I have to take this walk. It will be good for me. There is much for me to see, much to do, much to feel and much to learn. It will be a long walk, long as life exists; many years I suppose. And along the way I will stop many times and experience many things. I will make many friends, enemies, I will have successes and failures, and hopefully, I will learn something from it all. I may settle in one of those places, I may find love, or love may find me. I will live, I will love, and I will learn. Then I will die and my walk will be over. But I have to take that walk. I have to go. I have to go now and there is no turning back.
As a child I hope you have the love that all children deserve. I hope you have a set of parents who want you, who planned you, and who prepared for you. This is what I hope for the first part of your journey. I hope they spend some time with you and teach you about the world you will experience on your on one day. I hope they set a good example for you and show you the way to live. I hope they stand behind you at school plays and I hope they cheer you in the games that you are in and the races that you run. May you have parents that are willing to sacrifice to give you a better life then they have. May the generations of your family become stronger as they pass from father to son .
I'm out here now. It feels kind of funny. I know there is me and I know there is something else, many parts of something else, but I'm not sure what they are. I know that when I yell I get something but I am not sure what it is. I have no control over what I do and control is what I crave most of all. I want to walk. I want to run. I want to go around the corner on my own so I can see what is there.
Before long you will have the control over your body that you want. But to have control over what others think and do will never come, although you will try. Learn to control what you do. Learn to decide what you want early in life and then set out to get it and don't stop until you do.
Many years have gone by. I am out of my childhood now. I am an adult and I miss those early years. Your hopes that I would have a set of loving parents did not come to pass. I spent a lot of time alone. I spent time alone when I really needed someone to be with me. I needed attention and there was no one for hours on end that could provide me with it. That was my childhood, lonely. I had to entertain myself. I had a television set. I had a BB gun. Now and then I had a friend who came over to play. But I wanted my mom and dad like the other kids. I wanted someone to cheer me at school plays. I wanted someone to wish me luck when I played baseball, when I ran my races. I can now see why you wanted me to have loving parents; why it was the first hope you wished for me. And I thank you for wishing it on my behalf. It is too bad that the innocent have to suffer so much. Little children need emotional support. I still feel alone. I feel that way and I have no reason to. I am an adult, I can take care of myself. I have the means to get out and find companionship. I can go out and play anytime I want to. So why do I feel so alone sometimes? I feel alone because I am still holding on to my lonely past. I am just feeling sorry for myself. That's a bad thing.
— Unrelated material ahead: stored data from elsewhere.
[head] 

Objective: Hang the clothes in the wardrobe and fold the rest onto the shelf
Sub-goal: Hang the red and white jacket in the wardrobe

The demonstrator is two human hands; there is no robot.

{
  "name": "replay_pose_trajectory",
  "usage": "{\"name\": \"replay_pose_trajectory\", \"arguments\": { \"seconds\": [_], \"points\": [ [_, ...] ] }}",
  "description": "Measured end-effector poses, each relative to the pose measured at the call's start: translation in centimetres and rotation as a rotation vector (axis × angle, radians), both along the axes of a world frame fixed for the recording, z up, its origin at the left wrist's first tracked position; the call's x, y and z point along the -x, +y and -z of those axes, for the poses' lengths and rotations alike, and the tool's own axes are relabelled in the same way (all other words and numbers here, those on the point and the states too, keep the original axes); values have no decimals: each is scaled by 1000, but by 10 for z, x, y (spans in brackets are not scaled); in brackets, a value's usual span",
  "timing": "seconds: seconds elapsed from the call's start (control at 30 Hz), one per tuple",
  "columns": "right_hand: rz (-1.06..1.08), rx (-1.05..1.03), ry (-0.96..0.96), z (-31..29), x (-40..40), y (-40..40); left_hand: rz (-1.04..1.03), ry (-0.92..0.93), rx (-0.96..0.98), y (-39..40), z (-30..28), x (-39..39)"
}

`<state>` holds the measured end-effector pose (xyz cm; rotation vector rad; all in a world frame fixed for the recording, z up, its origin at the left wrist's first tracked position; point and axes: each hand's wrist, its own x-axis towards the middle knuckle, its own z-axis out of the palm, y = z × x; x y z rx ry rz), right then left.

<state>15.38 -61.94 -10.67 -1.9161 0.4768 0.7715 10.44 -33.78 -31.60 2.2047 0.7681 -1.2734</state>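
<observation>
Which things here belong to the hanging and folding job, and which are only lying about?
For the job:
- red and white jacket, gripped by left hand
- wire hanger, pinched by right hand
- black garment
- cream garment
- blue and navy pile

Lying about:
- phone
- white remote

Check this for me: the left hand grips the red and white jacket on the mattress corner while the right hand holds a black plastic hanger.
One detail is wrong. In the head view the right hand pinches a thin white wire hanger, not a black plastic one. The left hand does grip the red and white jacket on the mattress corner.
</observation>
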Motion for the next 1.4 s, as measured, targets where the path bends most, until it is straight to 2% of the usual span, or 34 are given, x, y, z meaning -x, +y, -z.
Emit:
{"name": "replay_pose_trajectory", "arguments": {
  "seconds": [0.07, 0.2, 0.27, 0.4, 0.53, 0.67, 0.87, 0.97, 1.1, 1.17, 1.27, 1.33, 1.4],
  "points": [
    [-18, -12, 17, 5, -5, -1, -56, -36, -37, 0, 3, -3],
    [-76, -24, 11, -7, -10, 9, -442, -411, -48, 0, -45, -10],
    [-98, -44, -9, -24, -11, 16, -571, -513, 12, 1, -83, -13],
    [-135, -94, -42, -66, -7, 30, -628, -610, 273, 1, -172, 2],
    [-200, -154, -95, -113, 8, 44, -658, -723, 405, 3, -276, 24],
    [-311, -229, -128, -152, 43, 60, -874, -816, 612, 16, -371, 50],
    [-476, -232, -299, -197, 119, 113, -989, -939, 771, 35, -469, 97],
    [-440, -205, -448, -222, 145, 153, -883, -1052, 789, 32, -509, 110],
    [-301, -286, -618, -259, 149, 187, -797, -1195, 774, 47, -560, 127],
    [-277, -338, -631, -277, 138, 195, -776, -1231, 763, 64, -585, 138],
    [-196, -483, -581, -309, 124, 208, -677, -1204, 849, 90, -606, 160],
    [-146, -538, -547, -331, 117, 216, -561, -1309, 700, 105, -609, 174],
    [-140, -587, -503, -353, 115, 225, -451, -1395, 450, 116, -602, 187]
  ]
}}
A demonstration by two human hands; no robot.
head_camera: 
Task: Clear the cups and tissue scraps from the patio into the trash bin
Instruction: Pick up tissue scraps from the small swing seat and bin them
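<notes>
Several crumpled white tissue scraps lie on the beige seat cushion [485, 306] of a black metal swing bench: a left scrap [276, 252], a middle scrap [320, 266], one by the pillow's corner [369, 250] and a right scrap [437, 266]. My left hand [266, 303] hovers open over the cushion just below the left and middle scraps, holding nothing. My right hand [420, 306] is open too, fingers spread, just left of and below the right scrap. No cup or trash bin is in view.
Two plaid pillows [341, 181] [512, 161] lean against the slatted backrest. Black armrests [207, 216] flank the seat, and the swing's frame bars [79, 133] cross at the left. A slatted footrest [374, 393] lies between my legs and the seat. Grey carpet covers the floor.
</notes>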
You are feeling sorry for yourself. Just do it for a moment, though. The world is a cold and unforgiving place. This walk through life that you set out on is not going to be all good. You are going to experience plenty of loneliness at times. But how will you know the joy of companionship if you do not first experience the emptiness of being without it? Your childhood is behind you. You will never experience that part of your life again. You can put your loneliness behind you, also. Get involved.
I have a wife now, a good job, a home, and children. I love my wife dearly. I am no longer alone, but better than that, I am with someone I love and who loves me back. We have out differences and there are still some things we don't know about each other. It's been ten years now and we are still finding new things. I like it that way, and she does too. The sparks fly now more than they ever did. This is what I always wanted. She is beautiful. I would give my life for her. We are happy together. There is so much that two people can do when they become one. And I have learned to be patient, to be content. For the first time in my life I am very happy. For the first time in my life I feel loved. This lady who is my wife loves me enough to devote her life to me; who could ask for more? Of all life's experiences, this has got to be the ultimate.
I am glad that you are so happy. Now you have the chance to give the kind of childhood you once longed for to your children. You have the chance to cheer them at their plays, root for them at their games, and be there at the races they run. You can be the companion to them that you never had. You can be a devoted husband, too. Enjoy the time you have with your family.
I thought that walk would be longer than it was. I guess it is over now. I got the chance to be a companion. I did all for my children that I had wished had been done for me. I was faithful to my wife, and I loved her, and I let her know that. I think my children are going to be all right. They are a little stronger than I was and they have more going for them earlier on than I did. They are happier than I was when I was their ages, that's for sure. But I am as happy as they are now. You see, the only way I could get over my loneliness was to give my family the love that I thought I deserved when I needed love but didn't have it. And I told them that. It was nice to have made a difference in the lives of those who were a part of me. It was a nice walk. There was much to see, much to do, much to feel and much to learn. It was a short walk; life does not last very long. Just a few moments we call years. I stopped and made friends and enemies. I had successes and failures, and I learned something from it all. I settled in one of those places, found love and was found by love. I had to take that walk and now it is over. I have to go. I have to go now and there is no turning back.